Gauguin’in ilk başyapıtı olarak nitelendirilen Vaaz Sonrası Beliren Görüntü: Yakup'un Melekle Mücadelesi, sembolik ve ruhani bir resimdir. Resimde kendilerine özgü başlıklar giymiş Breton kadınları, Tevrat’ın Tekvin bölümünde (32:22-32) bahsi geçen, Yakup'un gizemli bir melekle güreştiği meselle ilgili vaaz veren papazı dinlemektedirler.
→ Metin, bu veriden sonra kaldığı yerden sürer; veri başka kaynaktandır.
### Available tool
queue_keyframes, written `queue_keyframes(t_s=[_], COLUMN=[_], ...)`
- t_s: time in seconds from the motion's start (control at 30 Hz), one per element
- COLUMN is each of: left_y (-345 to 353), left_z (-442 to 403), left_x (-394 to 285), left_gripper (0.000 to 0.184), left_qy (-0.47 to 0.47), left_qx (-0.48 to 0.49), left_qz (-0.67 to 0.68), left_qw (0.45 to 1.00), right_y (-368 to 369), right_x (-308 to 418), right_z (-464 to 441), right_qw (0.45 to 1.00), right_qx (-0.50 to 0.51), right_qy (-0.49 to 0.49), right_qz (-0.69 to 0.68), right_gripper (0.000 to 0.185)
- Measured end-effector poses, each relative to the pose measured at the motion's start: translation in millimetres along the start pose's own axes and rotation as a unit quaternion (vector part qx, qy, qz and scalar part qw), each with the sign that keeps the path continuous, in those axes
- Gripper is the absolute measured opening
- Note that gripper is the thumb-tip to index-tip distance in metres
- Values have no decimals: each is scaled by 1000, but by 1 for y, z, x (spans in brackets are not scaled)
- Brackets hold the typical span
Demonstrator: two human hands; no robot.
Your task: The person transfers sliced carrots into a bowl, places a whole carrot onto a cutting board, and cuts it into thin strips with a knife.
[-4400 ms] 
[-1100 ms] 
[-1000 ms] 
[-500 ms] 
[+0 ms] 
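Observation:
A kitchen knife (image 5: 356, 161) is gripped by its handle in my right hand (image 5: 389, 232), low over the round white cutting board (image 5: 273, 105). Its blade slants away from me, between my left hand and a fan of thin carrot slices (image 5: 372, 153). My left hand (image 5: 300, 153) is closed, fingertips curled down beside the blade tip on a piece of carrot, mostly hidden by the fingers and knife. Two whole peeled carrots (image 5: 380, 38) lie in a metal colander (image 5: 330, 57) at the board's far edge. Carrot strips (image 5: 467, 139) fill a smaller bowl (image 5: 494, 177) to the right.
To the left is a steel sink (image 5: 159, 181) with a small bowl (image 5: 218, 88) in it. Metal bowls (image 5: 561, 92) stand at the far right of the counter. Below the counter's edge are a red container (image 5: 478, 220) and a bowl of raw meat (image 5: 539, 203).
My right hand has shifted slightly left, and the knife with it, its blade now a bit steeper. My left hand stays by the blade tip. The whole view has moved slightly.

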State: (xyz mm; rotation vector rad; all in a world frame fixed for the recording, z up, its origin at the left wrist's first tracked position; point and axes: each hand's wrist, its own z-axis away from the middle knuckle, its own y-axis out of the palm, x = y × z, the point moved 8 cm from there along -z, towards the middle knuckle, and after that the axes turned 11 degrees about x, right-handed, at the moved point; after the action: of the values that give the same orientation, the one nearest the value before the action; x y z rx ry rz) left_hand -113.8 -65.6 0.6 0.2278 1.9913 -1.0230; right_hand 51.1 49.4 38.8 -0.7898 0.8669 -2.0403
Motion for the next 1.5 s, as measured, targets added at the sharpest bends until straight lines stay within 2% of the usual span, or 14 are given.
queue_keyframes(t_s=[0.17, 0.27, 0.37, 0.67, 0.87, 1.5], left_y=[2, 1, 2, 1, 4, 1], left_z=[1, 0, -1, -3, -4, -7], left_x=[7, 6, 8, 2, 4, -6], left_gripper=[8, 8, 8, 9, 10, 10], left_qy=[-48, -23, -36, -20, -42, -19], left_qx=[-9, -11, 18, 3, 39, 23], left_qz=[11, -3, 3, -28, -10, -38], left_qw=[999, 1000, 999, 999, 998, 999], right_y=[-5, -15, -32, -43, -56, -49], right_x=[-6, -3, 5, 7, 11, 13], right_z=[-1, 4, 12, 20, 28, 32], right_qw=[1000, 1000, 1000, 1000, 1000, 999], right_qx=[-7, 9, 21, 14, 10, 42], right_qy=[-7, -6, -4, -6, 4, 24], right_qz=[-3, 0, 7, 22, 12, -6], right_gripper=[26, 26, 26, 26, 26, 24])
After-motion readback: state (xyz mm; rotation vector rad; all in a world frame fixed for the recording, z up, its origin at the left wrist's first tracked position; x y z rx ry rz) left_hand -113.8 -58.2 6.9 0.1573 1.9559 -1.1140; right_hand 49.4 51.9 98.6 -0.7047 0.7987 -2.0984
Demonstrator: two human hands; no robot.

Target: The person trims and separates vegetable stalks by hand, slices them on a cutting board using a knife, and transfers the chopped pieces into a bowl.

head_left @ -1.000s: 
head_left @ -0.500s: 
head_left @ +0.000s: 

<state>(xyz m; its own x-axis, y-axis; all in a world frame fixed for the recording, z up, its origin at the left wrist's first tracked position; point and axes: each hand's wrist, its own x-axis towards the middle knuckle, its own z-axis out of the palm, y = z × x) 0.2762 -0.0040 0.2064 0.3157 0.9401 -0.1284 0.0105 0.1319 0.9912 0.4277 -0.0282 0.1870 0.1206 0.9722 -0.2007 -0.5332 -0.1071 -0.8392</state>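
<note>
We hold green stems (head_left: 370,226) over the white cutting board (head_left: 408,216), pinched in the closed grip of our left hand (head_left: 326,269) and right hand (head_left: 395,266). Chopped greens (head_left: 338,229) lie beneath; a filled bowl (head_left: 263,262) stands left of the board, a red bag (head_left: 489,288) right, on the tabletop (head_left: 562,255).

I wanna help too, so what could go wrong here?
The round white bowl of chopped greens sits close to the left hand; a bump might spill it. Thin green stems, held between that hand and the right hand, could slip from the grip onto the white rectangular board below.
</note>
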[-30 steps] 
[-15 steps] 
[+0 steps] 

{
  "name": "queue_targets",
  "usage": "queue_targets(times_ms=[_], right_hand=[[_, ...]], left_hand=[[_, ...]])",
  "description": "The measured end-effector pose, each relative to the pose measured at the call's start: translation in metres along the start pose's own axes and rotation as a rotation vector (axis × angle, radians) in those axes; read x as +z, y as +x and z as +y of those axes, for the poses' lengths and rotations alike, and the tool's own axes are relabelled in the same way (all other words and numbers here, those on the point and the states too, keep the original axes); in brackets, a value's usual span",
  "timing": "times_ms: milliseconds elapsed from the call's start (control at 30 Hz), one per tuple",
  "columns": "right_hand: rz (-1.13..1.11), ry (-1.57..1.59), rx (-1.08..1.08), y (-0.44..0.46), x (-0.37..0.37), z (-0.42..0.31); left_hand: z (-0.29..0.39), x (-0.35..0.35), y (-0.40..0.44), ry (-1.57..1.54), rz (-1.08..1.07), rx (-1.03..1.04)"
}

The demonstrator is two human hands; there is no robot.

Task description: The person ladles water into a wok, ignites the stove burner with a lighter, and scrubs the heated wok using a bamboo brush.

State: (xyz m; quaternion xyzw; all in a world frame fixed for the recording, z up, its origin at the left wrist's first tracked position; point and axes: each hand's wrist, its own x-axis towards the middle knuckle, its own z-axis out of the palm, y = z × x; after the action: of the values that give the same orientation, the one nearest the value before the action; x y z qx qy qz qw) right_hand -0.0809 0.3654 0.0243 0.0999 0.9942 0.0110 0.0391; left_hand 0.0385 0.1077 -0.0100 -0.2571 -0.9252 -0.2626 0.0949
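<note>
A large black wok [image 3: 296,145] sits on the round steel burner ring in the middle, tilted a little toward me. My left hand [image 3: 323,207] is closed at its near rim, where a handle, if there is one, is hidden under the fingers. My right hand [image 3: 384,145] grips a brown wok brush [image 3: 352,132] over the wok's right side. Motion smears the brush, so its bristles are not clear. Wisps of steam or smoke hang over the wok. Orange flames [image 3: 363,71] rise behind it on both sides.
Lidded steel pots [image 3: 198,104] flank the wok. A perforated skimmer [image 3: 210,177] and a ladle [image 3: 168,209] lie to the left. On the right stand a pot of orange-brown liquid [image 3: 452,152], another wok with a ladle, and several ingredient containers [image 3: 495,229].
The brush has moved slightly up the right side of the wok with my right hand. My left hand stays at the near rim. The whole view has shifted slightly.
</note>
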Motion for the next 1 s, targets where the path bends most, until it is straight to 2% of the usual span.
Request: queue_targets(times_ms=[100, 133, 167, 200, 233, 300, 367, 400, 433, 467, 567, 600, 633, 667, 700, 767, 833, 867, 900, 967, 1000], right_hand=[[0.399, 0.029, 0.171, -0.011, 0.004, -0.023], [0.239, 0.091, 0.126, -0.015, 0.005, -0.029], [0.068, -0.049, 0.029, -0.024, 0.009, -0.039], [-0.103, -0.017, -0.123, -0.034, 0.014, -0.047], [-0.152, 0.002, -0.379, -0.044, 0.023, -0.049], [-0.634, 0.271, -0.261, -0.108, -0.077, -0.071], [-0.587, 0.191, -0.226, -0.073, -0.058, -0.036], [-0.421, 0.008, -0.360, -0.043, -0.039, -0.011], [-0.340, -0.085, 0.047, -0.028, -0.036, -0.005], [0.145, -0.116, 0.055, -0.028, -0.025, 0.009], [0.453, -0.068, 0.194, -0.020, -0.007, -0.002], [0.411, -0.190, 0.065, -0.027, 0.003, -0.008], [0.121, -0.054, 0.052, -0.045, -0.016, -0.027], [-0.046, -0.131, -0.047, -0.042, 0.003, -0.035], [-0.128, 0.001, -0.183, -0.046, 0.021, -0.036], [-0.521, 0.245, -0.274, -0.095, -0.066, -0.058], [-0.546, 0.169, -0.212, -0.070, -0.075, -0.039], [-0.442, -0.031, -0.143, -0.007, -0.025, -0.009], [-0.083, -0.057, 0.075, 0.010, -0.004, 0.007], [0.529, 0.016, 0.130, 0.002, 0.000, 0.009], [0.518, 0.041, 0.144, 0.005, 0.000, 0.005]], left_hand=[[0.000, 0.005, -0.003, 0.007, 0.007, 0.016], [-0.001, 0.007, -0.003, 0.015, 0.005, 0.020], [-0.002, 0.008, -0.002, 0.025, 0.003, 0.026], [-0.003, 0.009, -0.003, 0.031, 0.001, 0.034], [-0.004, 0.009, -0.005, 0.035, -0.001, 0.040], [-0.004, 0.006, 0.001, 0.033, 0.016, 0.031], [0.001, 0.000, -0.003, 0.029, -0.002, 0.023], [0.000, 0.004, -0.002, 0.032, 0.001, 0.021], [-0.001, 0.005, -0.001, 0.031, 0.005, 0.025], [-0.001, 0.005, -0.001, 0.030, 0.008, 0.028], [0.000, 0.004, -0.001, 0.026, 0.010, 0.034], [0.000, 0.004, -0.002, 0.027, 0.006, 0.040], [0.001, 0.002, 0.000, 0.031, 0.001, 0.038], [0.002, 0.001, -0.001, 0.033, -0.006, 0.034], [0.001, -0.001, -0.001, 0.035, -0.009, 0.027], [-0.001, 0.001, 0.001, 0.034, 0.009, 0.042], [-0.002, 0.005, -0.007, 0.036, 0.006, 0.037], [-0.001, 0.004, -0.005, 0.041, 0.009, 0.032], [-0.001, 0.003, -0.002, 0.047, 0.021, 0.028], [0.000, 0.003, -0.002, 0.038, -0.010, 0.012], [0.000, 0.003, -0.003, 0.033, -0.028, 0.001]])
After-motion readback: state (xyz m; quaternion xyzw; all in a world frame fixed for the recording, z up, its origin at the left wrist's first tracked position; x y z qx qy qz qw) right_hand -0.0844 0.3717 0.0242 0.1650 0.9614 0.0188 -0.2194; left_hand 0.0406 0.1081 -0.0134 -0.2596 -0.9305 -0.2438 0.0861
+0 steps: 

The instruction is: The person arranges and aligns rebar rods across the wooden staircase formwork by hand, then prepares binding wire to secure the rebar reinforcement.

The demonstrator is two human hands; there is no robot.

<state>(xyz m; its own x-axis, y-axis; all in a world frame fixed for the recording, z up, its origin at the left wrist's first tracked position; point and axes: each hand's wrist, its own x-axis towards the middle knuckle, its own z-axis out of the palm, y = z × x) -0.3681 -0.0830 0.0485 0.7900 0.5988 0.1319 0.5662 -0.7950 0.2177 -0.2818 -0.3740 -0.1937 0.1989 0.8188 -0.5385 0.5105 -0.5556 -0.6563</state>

Cüretkâr renkleriyle bu dinamik kompozisyon 1880’lerde yapılmış, natüralist üsluba sahip tüm eserlerden ayrılır. 1886’da yapılan sekizinci Empresyonist serginin ardından Gauguin, özgün dışavurumcu üslubunu yaratmak ister. Materyalizmin Paris'i çürüttüğüne inanan ressam, Breton'da, Pont-Aven’in hiç bozulmamış bir köyünde kalır. Burada Gauguin ve benzer düşüncedeki diğer sanatçılar Sentetizm'i geliştirirler. Bu yeni sanatsal üslup, Sembolizm ile benzerlikler gösterir ve sadeleştirilmiş formlarla biçimsiz bölgelere uygulanan parlak renklere yoğunlaşır. Bu eser üzerine çalışırken Gauguin, Vincent Van Gogh’a şöyle yazar:

 “Manzara ve güreş sahnesi yalnızca vaazın ardından 
dua eden insanların hayal gücünde saklı." 

Çapraz yerleştirilmiş ağaç, eserin farklı temalarını birbirinden ayırmıştır. Giysilerindeki kasvetli renkler kadınların somut, dünyevi bir âleme ait olduklarını gösterir. Bu renkler, resimdeki düş sahnesini betimleyen canlı renklerle zıtlık oluşturmaktadır. Gauguin'in renk kullanımı onun izlenimcilerden ayrıldığı noktayı işaret eder. Aynı zamanda, figürlerin resimsel biçimi, Gauguin’in Pont-Aven’deki bir kilisede gördüğü tahta aziz figürlerinin, moloz duvarların ve heykelciklerin özelliklerini yansıtır.